In the macrophage model, we observed increased expression (not over-expressed in the BALF model: iTRAQ ratio, 1.26) of the Tig factor in the ex vivo samples. De novo protein folding in Escherichia coli is mainly orchestrated by the chaperone trigger factor and by DnaK and GroEL. The ribosome-bound trigger factor is the first chaperone to interact cotranslationally with nascent polypeptides. It has been suggested that a trigger factor homologue in Streptococcus mutans is a key regulator of stress tolerance, genetic competence and biofilm formation, all of which are critical virulence properties of this bacterium. In Listeria monocytogenes, a trigger factor homologue is involved in the stress response and associated pathogenicity [6264].

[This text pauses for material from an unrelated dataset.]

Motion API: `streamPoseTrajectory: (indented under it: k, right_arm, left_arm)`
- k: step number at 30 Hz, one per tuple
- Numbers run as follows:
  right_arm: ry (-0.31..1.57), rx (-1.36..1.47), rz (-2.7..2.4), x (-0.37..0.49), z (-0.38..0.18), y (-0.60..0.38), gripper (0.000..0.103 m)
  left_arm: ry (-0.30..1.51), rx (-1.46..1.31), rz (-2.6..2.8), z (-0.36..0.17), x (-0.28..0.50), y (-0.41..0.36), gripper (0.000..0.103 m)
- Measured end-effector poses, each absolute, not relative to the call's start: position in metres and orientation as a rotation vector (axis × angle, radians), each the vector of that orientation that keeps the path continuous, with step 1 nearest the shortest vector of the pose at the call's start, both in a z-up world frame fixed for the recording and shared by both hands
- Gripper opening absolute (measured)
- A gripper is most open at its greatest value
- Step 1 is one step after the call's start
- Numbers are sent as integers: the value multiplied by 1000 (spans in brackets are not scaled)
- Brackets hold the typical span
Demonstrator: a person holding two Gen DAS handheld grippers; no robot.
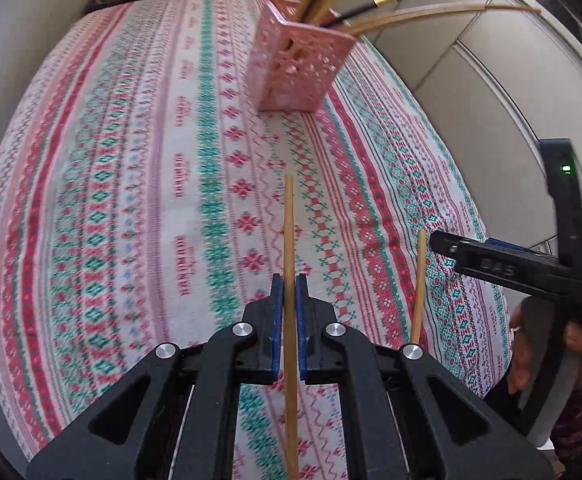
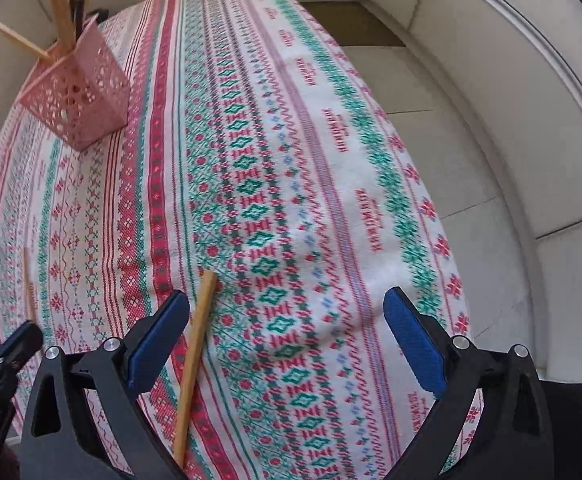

We observed increased expression of the DnaK suppressor protein, which was significant (p < 0.05) in the BALF model, but not in the macrophage model. This protein plays an important role in the virulence of Salmonella and Escherichia coli [65].

In the BALF model, expression of the ClpX protein increased (but was not significantly over-expressed (p > 0.05) in the macrophage model). ClpX is required for virulence, biofilm formation and intracellular replication in Staphylococcus aureus [66].

Initial attachment to abiotic surfaces is the first step for colonization and subsequent biofilm formation on e.g. ventilator tubing and catheters. In A. baumannii 19606, the type I pili encoded by CsuA/BABCDE appears to be involved in this process [67]. In our host cell-free model (BALF model), the proteins OmpA (iTRAQ ratio = 1.51), CsuA and CsuC were over-expressed, suggesting biofilm activation by the host secretome that defends A. baumannii against host on medical devices. Another critical step in the pathogenesis of A. baumannii is the ability to adhere to eukaryotic cells, although the mechanisms of adherence are different for abiotic and biotic surfaces. It has been demonstrated that OmpA acts as a virulence factor in A. baumannii and has an important role in cell death through both mitochondrial and nuclear targeting [68]. The OmpA of A. baumannii 19606 also plays a partial role in biofilm formation on plastic, but is essential for attachment to biotic surfaces such as C. albicans and human alveolar epithelial cells. Interestingly, the absence of these cell appendages also favours bacterial attachment and invasion of epithelial cells. This may be due to greater exposure of other unknown bacterial adhesion and biofilm factors in the absence of pili [69]. In our macrophage model, OmpA (iTRAQ ratio = 7.80) was over-expressed and both CsuA and CsuC were under-expressed. Together these results suggest that contact between A. baumannii cells and macrophages may be an important factor determining underexpression of the CsuA/ BABCDE protein. Elucidation of the complex interactions between A. baumanniiand both abiotic and biotic surfaces is important for a better understanding of the pathobiology of A. baumannii and also for identification of novel targets for the development of new antimicrobial strategies.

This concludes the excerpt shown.